◆ What is expected: Transcribe the listing below in full, keeping every line exactly as it is.

- Opening Delimiter -

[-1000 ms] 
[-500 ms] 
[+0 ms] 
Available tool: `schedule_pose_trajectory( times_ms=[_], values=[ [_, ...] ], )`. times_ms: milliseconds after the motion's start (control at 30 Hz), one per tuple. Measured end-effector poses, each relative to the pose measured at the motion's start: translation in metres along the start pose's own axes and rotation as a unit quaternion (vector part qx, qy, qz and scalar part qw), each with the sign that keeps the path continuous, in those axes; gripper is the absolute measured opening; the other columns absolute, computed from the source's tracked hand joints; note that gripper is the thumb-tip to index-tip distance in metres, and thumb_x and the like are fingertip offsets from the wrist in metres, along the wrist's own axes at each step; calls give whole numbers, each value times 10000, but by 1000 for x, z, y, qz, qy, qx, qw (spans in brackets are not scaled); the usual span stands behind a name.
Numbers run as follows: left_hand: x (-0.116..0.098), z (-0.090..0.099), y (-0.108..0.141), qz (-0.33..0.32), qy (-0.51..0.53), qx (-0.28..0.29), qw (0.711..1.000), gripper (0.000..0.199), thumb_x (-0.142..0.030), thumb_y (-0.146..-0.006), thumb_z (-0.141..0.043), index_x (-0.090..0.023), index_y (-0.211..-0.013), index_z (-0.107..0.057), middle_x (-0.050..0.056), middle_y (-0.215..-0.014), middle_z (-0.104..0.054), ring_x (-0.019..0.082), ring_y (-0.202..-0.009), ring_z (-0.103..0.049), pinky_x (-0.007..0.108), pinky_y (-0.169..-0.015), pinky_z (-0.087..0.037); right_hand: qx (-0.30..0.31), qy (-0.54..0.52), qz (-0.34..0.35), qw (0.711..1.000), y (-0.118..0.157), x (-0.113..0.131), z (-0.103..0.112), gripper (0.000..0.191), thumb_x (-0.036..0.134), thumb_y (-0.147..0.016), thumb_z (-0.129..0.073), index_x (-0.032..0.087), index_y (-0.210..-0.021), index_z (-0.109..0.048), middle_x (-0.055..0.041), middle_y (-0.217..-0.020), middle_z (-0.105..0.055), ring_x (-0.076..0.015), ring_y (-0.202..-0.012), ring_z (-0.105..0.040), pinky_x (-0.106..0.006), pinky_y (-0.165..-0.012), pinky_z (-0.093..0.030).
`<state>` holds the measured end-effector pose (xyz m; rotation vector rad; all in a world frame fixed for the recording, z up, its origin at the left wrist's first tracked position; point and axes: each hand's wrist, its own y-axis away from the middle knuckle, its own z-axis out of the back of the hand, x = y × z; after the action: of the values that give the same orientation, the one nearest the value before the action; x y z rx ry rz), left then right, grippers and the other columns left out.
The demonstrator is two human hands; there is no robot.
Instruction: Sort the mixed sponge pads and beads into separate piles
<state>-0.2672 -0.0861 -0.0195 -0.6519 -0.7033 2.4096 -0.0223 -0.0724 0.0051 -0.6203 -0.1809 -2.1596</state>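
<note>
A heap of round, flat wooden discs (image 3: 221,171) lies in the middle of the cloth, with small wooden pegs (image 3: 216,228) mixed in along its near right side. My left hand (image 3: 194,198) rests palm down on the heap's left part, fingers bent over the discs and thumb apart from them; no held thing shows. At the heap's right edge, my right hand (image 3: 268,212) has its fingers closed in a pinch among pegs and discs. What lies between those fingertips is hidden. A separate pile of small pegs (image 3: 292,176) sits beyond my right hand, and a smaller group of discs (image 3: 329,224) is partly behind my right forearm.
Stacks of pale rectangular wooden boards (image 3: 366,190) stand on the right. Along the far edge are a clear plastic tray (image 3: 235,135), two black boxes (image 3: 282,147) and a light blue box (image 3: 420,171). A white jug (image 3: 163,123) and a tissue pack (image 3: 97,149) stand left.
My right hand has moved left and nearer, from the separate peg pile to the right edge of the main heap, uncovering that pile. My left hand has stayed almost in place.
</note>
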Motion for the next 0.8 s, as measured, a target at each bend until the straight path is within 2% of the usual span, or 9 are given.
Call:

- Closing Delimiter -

◆ Your solution:
[-1000 ms] 
[-500 ms] 
[+0 ms] 
Available tool: `schedule_pose_trajectory( times_ms=[_], values=[ [_, ...] ], )`. times_ms: milliseconds after the motion's start (control at 30 Hz), one per tuple. Measured end-effector poses, each relative to the pose measured at the motion's start: translation in metres along the start pose's own axes and rotation as a unit quaternion (vector part qx, qy, qz and scalar part qw), each with the sign that keeps the path continuous, in those axes; gripper is the absolute measured opening; the other columns absolute, computed from the source's tracked hand joints; note that gripper is the thumb-tip to index-tip distance in metres, and thumb_x and the like are fingertip offsets from the wrist in metres, along the wrist's own axes at each step; calls give whole numbers, each value times 10000, but by 1000 for x, z, y, qz, qy, qx, qw (spans in brackets are not scaled); the usual span stands behind a name.
Numbers run as follows: left_hand: x (-0.116..0.098), z (-0.090..0.099), y (-0.108..0.141), qz (-0.33..0.32), qy (-0.51..0.53), qx (-0.28..0.29), qw (0.711..1.000), gripper (0.000..0.199), thumb_x (-0.142..0.030), thumb_y (-0.146..-0.006), thumb_z (-0.141..0.043), index_x (-0.090..0.023), index_y (-0.211..-0.013), index_z (-0.107..0.057), middle_x (-0.050..0.056), middle_y (-0.215..-0.014), middle_z (-0.104..0.054), ring_x (-0.019..0.082), ring_y (-0.202..-0.009), ring_z (-0.103..0.049), pinky_x (-0.007..0.108), pinky_y (-0.169..-0.015), pinky_z (-0.087..0.037); right_hand: qx (-0.30..0.31), qy (-0.54..0.52), qz (-0.34..0.35), qw (0.711..1.000), y (-0.118..0.157), x (-0.113..0.131), z (-0.103..0.112), gripper (0.000..0.191), thumb_x (-0.036..0.134), thumb_y (-0.147..0.016), thumb_z (-0.129..0.073), index_x (-0.032..0.087), index_y (-0.210..-0.021), index_z (-0.109..0.048), middle_x (-0.055..0.041), middle_y (-0.217..-0.020), middle_z (-0.105..0.055), ring_x (-0.076..0.015), ring_y (-0.202..-0.012), ring_z (-0.105..0.040), pinky_x (-0.106..0.006), pinky_y (-0.165..-0.012), pinky_z (-0.093..0.030).
`<state>` holds the measured end-effector pose (xyz m; rotation vector rad; all in a world frame fixed for the recording, z up, its origin at the left wrist's first tracked position; point and axes: each hand's wrist, its own y-axis away from the middle knuckle, its own z-axis out of the back of the hand, x = y × z; after the action: of the values that give the same orientation, the one nearest the value before the action; x y z rx ry rz), left then right, grippers and the other columns left out.
The demonstrator is two human hands; there is no robot.
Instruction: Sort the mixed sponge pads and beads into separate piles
<state>-0.2672 -0.0861 -0.0195 -0.6519 -0.7033 2.4096 -0.0223 -0.0724 0.0051 -0.6203 -0.1809 -2.1596</state>
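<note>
A heap of round, flat wooden discs (image 3: 221,171) lies in the middle of the cloth, with small wooden pegs (image 3: 216,228) mixed in along its near right side. My left hand (image 3: 194,198) rests palm down on the heap's left part, fingers bent over the discs and thumb apart from them; no held thing shows. At the heap's right edge, my right hand (image 3: 268,212) has its fingers closed in a pinch among pegs and discs. What lies between those fingertips is hidden. A separate pile of small pegs (image 3: 292,176) sits beyond my right hand, and a smaller group of discs (image 3: 329,224) is partly behind my right forearm.
Stacks of pale rectangular wooden boards (image 3: 366,190) stand on the right. Along the far edge are a clear plastic tray (image 3: 235,135), two black boxes (image 3: 282,147) and a light blue box (image 3: 420,171). A white jug (image 3: 163,123) and a tissue pack (image 3: 97,149) stand left.
My right hand has moved left and nearer, from the separate peg pile to the right edge of the main heap, uncovering that pile. My left hand has stayed almost in place.
</note>
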Motion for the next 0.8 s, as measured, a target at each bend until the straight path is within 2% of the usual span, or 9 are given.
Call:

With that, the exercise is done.